### [TASK REQUIREMENTS]
The answer should hold only the line with "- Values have" and each line after it through the last line of the material, exactly.

### [THE DATA]
........

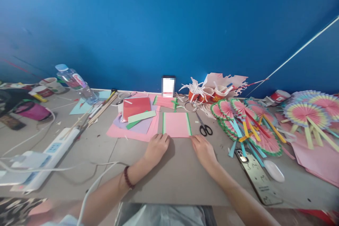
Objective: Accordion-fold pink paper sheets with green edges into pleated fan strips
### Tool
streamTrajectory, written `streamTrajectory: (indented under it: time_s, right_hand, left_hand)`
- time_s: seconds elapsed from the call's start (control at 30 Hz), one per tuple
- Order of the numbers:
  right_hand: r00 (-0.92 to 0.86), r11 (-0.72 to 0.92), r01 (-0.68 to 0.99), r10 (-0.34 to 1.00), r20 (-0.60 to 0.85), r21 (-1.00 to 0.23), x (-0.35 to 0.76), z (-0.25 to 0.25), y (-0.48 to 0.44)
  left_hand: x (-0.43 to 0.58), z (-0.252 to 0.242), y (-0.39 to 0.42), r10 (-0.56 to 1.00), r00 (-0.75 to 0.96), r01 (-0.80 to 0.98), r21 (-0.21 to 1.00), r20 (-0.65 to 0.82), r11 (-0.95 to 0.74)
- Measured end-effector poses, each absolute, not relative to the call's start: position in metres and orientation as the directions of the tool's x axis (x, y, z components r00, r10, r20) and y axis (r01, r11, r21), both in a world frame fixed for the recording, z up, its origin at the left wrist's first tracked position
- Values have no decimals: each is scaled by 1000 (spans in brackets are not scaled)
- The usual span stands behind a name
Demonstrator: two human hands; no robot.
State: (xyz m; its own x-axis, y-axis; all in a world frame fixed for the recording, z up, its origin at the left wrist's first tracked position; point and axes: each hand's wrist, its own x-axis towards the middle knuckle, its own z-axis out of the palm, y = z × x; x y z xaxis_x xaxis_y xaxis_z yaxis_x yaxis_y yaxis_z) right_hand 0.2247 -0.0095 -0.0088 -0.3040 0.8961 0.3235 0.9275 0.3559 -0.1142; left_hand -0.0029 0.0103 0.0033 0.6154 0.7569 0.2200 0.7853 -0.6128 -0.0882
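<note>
Bare forearms (231, 185) angled inward
Bare left hand (158, 148) and bare right hand (204, 151) palm-down, apart, fingers (164, 138) bent.

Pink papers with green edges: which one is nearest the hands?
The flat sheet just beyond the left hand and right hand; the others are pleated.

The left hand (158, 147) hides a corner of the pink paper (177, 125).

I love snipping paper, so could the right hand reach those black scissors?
Probably yes. The right hand is at the near right corner of the green-edged pink paper, and the black-handled scissors lie a little beyond it. Only grey tabletop shows between, so the way looks free.
</note>
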Motion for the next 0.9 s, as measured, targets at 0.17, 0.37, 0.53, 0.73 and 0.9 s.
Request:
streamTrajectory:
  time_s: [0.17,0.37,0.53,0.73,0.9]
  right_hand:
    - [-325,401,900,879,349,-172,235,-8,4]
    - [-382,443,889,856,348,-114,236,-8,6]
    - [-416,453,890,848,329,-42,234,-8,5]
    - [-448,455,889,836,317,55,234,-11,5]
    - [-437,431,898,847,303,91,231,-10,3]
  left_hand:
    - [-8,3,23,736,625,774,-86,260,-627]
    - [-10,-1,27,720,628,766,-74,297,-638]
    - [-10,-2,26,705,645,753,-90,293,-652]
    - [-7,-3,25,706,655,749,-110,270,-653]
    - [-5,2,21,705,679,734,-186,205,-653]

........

### [EXPECTED ANSWER]
- Values have no decimals: each is scaled by 1000 (spans in brackets are not scaled)
- The usual span stands behind a name
Demonstrator: two human hands; no robot.
State: (xyz m; its own x-axis, y-axis; all in a world frame fixed for the recording, z up, its origin at the left wrist's first tracked position; point and axes: each hand's wrist, its own x-axis towards the middle knuckle, its own z-axis out of the palm, y = z × x; x y z xaxis_x xaxis_y xaxis_z yaxis_x yaxis_y yaxis_z) right_hand 0.2247 -0.0095 -0.0088 -0.3040 0.8961 0.3235 0.9275 0.3559 -0.1142; left_hand -0.0029 0.0103 0.0033 0.6154 0.7569 0.2200 0.7853 -0.6128 -0.0882
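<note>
Bare forearms (231, 185) angled inward
Bare left hand (158, 148) and bare right hand (204, 151) palm-down, apart, fingers (164, 138) bent.

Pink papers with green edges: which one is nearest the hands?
The flat sheet just beyond the left hand and right hand; the others are pleated.

The left hand (158, 147) hides a corner of the pink paper (177, 125).

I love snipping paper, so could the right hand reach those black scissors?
Probably yes. The right hand is at the near right corner of the green-edged pink paper, and the black-handled scissors lie a little beyond it. Only grey tabletop shows between, so the way looks free.
</note>
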Motion for the next 0.9 s, as measured, targets at 0.17, 0.37, 0.53, 0.73 and 0.9 s.
Request:
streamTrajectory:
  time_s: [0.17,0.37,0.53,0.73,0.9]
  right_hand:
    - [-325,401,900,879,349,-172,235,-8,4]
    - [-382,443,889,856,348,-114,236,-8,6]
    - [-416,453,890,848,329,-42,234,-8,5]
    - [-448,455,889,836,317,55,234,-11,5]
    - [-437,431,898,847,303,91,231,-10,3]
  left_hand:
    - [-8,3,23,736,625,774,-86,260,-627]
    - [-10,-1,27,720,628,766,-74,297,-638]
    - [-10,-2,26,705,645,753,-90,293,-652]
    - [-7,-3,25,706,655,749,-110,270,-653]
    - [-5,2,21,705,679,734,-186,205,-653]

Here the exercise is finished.